On a personal level Ronan Seery (Dublin City owner) has been a close friend of mine for a long time. He is one of the honest people in the game. I just think he hit the wall really. It became unsustainable for him. If you look at Dublin City and analyse it in a cold way you can say attendances have been very poor and whatever else but he achieved something that other clubs didn't with his own efforts. He won promotion last season against all the odds having been relegated the previous season.
His commercial dealings were the envy of lots of clubs.
The one thing that didn't happen was he didn't created a fan base. And that is a point that is of major concern across the board.
Attendances are a massive worry. We acknowledge there has been a dip in attendances again this year and that is becoming a trend. But I don't think it's just attendances in soccer, I think if you look across the entire spectrum of sport they are dropping except for very high-profile games. It's something not just the FAI have to deal with.

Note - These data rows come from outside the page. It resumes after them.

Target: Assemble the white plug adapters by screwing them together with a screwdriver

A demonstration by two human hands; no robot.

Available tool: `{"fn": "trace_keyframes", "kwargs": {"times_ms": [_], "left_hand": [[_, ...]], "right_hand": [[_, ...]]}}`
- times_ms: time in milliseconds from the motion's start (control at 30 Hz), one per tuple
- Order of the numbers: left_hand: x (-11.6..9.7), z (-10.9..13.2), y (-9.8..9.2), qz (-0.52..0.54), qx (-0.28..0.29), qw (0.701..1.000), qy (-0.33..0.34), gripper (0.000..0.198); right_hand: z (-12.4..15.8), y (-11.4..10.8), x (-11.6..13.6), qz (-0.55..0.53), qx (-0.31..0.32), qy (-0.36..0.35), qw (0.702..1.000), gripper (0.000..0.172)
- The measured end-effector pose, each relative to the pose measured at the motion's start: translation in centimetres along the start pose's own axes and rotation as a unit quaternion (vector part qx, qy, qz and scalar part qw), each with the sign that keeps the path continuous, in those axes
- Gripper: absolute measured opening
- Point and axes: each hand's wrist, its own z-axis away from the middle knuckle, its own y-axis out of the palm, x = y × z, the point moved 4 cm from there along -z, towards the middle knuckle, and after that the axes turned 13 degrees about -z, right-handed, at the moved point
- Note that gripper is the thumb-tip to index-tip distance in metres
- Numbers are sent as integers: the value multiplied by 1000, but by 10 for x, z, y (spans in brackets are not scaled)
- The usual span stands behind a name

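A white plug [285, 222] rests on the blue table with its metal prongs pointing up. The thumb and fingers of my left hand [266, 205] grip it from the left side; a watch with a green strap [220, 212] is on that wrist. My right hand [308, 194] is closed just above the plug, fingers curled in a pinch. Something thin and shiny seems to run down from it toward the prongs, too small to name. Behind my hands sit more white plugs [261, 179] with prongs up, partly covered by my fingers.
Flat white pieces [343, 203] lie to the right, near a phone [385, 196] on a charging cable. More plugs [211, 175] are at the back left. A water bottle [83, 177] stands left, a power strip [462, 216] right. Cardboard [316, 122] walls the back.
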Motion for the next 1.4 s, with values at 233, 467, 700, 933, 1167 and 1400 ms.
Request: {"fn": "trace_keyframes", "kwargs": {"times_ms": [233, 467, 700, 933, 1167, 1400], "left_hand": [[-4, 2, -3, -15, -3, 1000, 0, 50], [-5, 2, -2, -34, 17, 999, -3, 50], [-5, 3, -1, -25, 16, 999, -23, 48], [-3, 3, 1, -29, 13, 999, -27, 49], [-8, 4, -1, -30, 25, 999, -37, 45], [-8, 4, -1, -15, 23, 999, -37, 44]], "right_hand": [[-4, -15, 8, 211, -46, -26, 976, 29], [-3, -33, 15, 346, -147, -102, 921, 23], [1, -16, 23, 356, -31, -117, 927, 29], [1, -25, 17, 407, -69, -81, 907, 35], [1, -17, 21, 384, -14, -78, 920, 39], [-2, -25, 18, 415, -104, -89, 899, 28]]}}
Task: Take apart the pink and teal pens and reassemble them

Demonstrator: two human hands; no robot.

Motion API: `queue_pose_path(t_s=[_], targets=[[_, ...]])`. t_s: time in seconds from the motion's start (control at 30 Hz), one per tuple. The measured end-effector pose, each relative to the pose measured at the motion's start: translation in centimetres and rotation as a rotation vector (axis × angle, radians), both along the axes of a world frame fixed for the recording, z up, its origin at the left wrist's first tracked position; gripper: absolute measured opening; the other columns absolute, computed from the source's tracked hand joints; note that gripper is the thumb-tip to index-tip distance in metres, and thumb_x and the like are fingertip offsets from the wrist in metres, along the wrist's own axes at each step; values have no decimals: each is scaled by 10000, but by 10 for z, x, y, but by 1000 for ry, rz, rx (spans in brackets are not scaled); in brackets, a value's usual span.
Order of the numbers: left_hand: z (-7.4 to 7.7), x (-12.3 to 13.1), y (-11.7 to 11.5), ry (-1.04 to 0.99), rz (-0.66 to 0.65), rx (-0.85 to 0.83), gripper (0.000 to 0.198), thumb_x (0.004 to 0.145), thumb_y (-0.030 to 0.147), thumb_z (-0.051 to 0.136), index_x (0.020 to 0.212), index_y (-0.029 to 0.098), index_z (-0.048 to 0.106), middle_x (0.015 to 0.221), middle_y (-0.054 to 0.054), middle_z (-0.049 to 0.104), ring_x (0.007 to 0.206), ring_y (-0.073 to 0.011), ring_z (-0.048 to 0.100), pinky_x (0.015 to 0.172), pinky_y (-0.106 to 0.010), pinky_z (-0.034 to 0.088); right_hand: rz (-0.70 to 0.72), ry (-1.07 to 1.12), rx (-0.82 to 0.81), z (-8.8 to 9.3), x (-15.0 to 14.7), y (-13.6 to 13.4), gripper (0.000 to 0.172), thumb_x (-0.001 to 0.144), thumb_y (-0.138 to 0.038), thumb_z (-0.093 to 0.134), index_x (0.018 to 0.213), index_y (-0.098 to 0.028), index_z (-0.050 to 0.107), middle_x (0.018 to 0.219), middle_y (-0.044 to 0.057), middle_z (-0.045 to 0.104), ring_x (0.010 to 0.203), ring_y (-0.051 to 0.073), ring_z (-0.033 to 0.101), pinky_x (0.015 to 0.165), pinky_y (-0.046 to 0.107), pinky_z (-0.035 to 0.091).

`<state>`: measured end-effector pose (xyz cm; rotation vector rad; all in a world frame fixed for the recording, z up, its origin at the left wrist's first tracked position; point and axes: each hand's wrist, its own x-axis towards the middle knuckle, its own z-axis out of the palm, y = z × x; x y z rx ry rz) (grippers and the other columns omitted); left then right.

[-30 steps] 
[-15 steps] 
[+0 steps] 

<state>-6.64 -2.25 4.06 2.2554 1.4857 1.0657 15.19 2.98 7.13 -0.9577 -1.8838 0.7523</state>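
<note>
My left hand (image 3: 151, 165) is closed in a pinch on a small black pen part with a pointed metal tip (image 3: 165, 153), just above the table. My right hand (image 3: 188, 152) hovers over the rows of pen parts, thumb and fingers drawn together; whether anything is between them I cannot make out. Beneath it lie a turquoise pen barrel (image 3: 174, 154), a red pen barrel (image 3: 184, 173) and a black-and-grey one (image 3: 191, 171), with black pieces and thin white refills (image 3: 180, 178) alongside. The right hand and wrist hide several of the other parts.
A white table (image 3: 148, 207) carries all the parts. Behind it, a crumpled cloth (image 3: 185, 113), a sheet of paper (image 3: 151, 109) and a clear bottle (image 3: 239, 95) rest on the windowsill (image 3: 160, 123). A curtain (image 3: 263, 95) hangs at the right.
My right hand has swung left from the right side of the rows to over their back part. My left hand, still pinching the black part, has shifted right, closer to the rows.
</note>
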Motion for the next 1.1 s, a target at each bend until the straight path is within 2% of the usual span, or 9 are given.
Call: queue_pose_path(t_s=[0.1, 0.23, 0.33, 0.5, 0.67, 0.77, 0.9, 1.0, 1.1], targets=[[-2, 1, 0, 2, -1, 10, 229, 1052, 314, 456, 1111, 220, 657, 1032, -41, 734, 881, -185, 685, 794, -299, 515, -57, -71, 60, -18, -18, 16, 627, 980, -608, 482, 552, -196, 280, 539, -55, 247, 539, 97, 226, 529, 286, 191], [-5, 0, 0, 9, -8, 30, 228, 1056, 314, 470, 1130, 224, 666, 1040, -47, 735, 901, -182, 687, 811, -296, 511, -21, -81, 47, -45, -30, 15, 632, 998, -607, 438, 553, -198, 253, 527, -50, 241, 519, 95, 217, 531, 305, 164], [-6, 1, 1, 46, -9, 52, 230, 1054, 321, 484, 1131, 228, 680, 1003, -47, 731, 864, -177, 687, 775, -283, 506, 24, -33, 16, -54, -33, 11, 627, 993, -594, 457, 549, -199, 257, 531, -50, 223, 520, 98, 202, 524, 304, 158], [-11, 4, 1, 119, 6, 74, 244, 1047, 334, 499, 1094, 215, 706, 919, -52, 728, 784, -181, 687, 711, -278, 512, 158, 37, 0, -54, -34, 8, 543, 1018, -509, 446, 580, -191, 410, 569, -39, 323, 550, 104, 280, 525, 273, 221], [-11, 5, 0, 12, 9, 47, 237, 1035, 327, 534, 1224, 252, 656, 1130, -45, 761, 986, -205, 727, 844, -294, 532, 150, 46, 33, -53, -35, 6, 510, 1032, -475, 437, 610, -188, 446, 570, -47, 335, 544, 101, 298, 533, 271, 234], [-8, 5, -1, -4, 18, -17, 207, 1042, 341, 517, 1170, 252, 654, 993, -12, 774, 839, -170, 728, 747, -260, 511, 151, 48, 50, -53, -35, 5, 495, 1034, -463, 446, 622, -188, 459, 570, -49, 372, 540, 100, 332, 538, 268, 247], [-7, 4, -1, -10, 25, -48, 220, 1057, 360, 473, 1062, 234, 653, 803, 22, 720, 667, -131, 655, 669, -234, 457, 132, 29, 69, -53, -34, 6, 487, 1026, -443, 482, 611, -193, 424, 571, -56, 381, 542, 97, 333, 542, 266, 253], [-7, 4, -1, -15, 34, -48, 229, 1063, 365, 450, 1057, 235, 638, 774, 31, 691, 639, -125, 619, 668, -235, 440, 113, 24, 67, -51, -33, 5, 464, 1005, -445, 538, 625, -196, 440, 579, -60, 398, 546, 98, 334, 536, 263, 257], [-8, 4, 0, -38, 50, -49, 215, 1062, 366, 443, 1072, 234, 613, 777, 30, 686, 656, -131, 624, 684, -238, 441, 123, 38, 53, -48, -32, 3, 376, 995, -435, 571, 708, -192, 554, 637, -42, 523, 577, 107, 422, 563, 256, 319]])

Maybe that's a social problem because of people working and Ireland's changing face and people's available free time. But we have to look at our own. Eircom League clubs are surviving on a hand to mouth basis. What we have strived to achieve with licensing is that clubs are in some ways stepping up to the mark and to their responsibilities.
If you take the revenue situation in particular, that has improved dramatically because clubs won't get a licence without a tax clearance certificate. So the revenue situation has improved in the last three years. But the worry is that it's the non-football activities that are generating the money, be it sponsorship and directors and naming rights and whatever else. When, bar last year when Cork played Derry and one or two other games, have you seen a packed ground?
It's a concern to everyone involved, not just the FAI and Eircom League but to the clubs throughout the country.
Even when Cork played the Cypriot champions the other week, there was loads of room in Turner's Cross.
We've identified ourselves that clubs aren't doing enough within communities and that is a problem. Therefore, grant aid will be there for all the Premier Division clubs next season to appoint a community promotions officer.
There's also a debate about the benefits of summer soccer too. There is a view, particularly outside of the Pale, that it hasn't worked and attendances have fallen. Dermot Keely (Dublin City's manager up until their resignation from the league last week) made clear his views. But the problem we have with comments like his is that it's not John Byrne or John Delaney that decides we are going to have summer soc0cer. It's the clubs that decide it. We don't make decisions. It's the member clubs that make the decisions and four or five years ago the clubs decided that they wanted summer soccer.
If the clubs want to revert back to winter football, that's a debate that has to take place among the clubs.
There's a tendency with managers in particular to go on and on and say the FAI or the league did this and the FAI or the league did that.
The FAI or the league don't make the decisions. It's the people sitting around the table representing these same clubs. We were criticised for having a break for the World Cup. It wasn't John Byrne that said we'll take time off for the World Cup. It was the clubs. It's not a dictatorship and the clubs have to help themselves as well as us doing our best for them.